→ **Task objective**
Would you please repeat the material exactly, from the first line to the last?

→ **Dataset excerpt**
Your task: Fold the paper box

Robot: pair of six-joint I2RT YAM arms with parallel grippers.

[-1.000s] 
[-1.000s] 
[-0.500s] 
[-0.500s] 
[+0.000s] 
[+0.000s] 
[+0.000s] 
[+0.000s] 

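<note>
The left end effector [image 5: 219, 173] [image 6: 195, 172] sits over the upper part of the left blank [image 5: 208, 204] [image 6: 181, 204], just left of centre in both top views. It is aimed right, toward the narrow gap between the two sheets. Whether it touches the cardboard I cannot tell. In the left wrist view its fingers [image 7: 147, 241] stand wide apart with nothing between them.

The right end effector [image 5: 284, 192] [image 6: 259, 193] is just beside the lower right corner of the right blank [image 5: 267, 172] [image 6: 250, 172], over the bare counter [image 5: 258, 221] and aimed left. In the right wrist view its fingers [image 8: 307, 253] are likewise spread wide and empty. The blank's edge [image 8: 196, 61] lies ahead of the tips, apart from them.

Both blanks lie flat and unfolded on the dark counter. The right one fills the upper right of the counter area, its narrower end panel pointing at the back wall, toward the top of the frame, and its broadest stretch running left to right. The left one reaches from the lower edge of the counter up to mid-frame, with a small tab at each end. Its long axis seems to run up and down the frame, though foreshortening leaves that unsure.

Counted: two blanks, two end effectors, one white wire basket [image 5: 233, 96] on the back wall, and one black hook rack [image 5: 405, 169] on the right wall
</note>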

→ **Answer for this exercise**
Your task: Fold the paper box

Robot: pair of six-joint I2RT YAM arms with parallel grippers.

[-1.000s] 
[-1.000s] 
[-0.500s] 
[-0.500s] 
[+0.000s] 
[+0.000s] 
[+0.000s] 
[+0.000s] 

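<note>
The left end effector [image 5: 219, 173] [image 6: 195, 172] sits over the upper part of the left blank [image 5: 208, 204] [image 6: 181, 204], just left of centre in both top views. It is aimed right, toward the narrow gap between the two sheets. Whether it touches the cardboard I cannot tell. In the left wrist view its fingers [image 7: 147, 241] stand wide apart with nothing between them.

The right end effector [image 5: 284, 192] [image 6: 259, 193] is just beside the lower right corner of the right blank [image 5: 267, 172] [image 6: 250, 172], over the bare counter [image 5: 258, 221] and aimed left. In the right wrist view its fingers [image 8: 307, 253] are likewise spread wide and empty. The blank's edge [image 8: 196, 61] lies ahead of the tips, apart from them.

Both blanks lie flat and unfolded on the dark counter. The right one fills the upper right of the counter area, its narrower end panel pointing at the back wall, toward the top of the frame, and its broadest stretch running left to right. The left one reaches from the lower edge of the counter up to mid-frame, with a small tab at each end. Its long axis seems to run up and down the frame, though foreshortening leaves that unsure.

Counted: two blanks, two end effectors, one white wire basket [image 5: 233, 96] on the back wall, and one black hook rack [image 5: 405, 169] on the right wall
</note>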

There is no more to this output.